Kalaulah kita merenungkan kehadiran kita di muka bumi ini, lalu mencoba mengaskan Ke-esaan serta kebesaran Ilahi, maka tentulah tetap kita berlandas pada keyakinan spritual kita tentang segala yang dikehendaki-Nya adalah pasti, dan di mana di dua peristiwa kecelakaan transportasi itu tadi adalah segala kehendak-Nya yang maha itu.
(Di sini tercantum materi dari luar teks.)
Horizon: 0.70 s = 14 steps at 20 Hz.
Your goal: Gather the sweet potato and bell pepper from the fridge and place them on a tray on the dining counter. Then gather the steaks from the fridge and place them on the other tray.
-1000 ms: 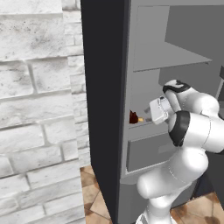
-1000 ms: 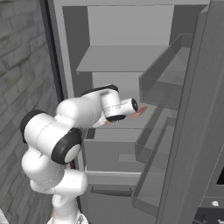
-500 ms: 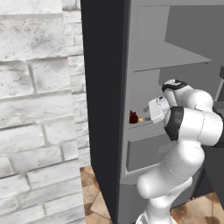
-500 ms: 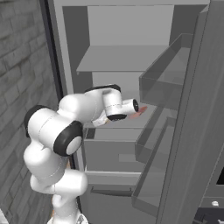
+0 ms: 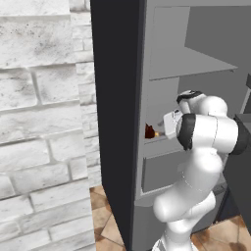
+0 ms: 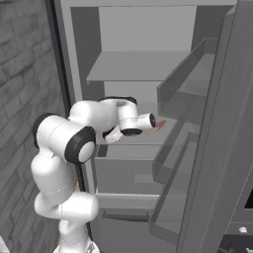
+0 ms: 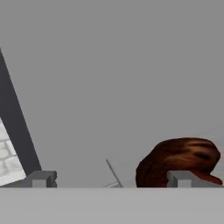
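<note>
The fridge stands open, and my arm reaches onto its middle shelf. A lumpy reddish-brown sweet potato lies on that shelf by the fridge's left wall; it is the small dark red lump in the left base view. My gripper is open and holds nothing. The potato sits just beyond the right fingertip, off the line between the two tips. From the left base view, the gripper points left at the potato, close to it. The bell pepper and steaks cannot be told.
The open fridge door with its grey bins stands close on the right. A shelf hangs above the arm and a drawer front lies below. A white brick wall flanks the fridge on the left.
The elbow and upper arm have swung further round toward the fridge. The hand has stayed almost where it was beside the sweet potato, jaws still wide.
</note>
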Tool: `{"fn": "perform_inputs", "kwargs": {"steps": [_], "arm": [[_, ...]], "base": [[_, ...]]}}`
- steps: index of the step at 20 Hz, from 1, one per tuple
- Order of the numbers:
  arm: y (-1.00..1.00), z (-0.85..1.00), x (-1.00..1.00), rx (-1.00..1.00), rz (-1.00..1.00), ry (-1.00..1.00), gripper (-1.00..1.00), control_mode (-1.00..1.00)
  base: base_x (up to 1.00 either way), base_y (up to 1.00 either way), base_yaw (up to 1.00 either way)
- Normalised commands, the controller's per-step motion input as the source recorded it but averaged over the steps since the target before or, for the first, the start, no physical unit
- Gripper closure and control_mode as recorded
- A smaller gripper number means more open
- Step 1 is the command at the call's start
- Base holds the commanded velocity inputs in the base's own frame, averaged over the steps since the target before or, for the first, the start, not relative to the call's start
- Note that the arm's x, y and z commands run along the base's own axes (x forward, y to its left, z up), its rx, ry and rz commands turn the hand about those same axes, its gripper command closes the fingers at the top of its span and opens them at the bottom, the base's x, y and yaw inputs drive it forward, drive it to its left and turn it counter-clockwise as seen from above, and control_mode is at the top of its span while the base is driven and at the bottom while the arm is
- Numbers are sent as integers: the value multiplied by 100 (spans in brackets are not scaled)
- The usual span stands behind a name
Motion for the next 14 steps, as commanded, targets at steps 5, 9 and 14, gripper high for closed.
{"fn": "perform_inputs", "kwargs": {"steps": [5, 9, 14], "arm": [[15, -13, 5, 0, 0, 0, -100, -100], [25, -18, 7, 0, 0, 0, -100, -100], [13, -19, 30, 0, 0, 1, -100, -100]], "base": [[0, 0, 0], [0, 0, 0], [0, 0, 0]]}}
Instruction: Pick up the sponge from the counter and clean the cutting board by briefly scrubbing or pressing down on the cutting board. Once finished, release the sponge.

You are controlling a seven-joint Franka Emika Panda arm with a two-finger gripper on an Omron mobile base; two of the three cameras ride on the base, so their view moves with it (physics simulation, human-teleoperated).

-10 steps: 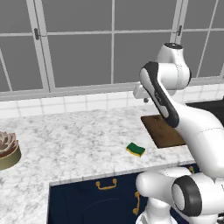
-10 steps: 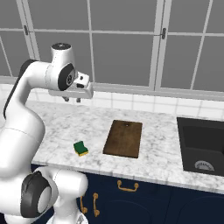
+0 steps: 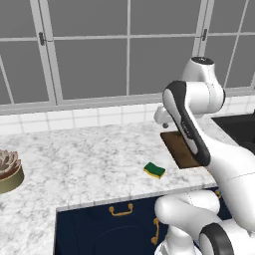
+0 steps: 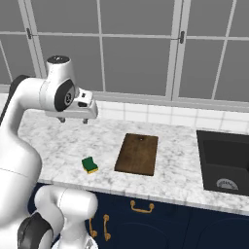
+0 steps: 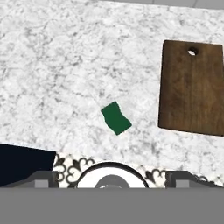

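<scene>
The sponge, a small block with a dark green top over yellow, lies on the marbled counter near its front edge. To its right the dark brown cutting board lies flat and bare. In the left base view the cutting board is partly hidden by my arm. My gripper hangs high above the counter, behind and above the sponge. It is open, points down and holds nothing.
A potted succulent stands at the counter's far left. A black recessed basin lies right of the board. Tiled backsplash and windows run along the back. Navy cabinets with brass handles sit below the counter edge.
My hand has dropped a little and shifted slightly left in the right base view. Sponge and board lie where they were.
</scene>
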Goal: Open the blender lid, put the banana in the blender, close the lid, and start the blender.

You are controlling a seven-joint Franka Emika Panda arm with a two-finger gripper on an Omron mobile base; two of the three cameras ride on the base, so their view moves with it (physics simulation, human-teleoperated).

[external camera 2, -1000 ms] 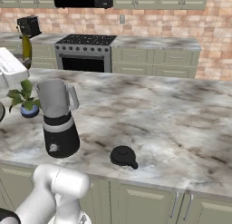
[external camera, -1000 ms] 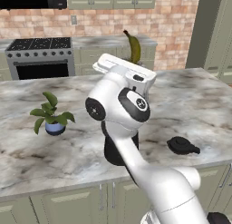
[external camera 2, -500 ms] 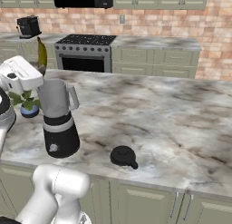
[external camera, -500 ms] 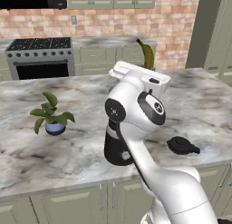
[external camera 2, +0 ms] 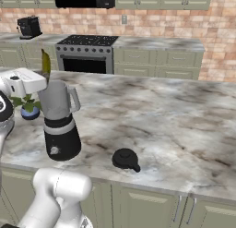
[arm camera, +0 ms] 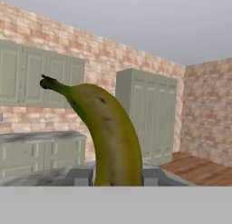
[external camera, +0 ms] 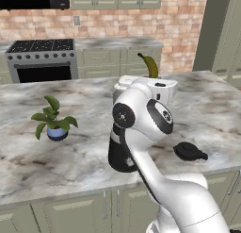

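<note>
- Blender (external camera 2: 61, 123): in the left base view its jar is hidden behind the white arm, only the black base showing; in the right base view it stands whole, a clear grey handled jar on a black-and-silver round base, small white knob low at 7 o'clock; jar mouth uncovered
- Gripper (arm camera: 111, 177): fingertips cut off by the hand view's bottom edge; two grey pads pressed to either side of the banana (arm camera: 106, 132), closed on its lower part
- Banana: smooth, curved, yellow-green with brown freckles, dark stem end up at 11 o'clock; held upright above the hand; in the right base view it stands just left of the jar rim, above it
- Blender lid (external camera 2: 126, 159): round black domed cap with knob and side tab; lying on the marble counter (external camera 2: 184, 125), at 4 o'clock from the blender, apart from it
- Potted plant (external camera: 52, 119): green leaves, small blue pot; partly hidden behind the hand in the right base view
- No readable writing anywhere
</note>
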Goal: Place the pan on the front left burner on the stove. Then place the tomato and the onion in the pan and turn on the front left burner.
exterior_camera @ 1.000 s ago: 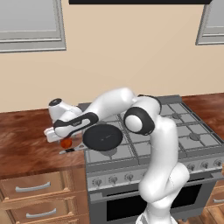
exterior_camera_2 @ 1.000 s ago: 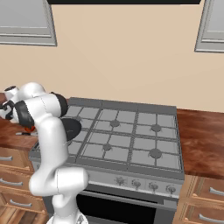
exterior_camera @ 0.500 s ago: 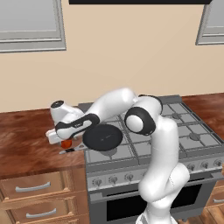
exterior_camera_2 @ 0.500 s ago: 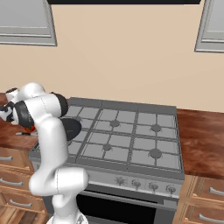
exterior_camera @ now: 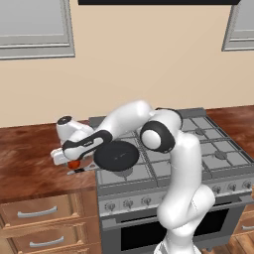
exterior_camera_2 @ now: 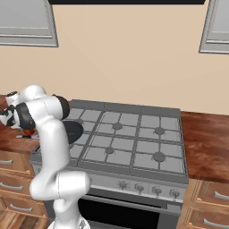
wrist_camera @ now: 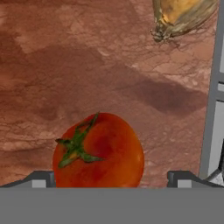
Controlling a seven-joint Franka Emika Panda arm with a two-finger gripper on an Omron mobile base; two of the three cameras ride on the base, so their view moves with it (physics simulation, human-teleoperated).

Tentu kita harus sadari tentang makna dari segala tanda dan isyarat lewat alam, peristiwa, dan kejadian, bahwa begitu besar karunia Tuhan pada manusia yang diberi akal pikiran dan nurani dalam dirinya. Kenapa tidak? Karena perpaduan itulah yang membedakan manusia dan makhluk lainnya.
Yang pasti, perenungan yang terlintas pada diri saya dan yang saya dapatkan, bukanlah sekedar gelitik, tapi mempertajam keyakinan kita bahwa segala yang hidup itu pasti akan mati, dan itu sudah ditentukan oleh kehendak-Nya! Dan itu pasti! Sangat pasti! (*)
Abdillah MS
(Ketua Perhimpunan Jurnalis Ajatappareng – PIJAR)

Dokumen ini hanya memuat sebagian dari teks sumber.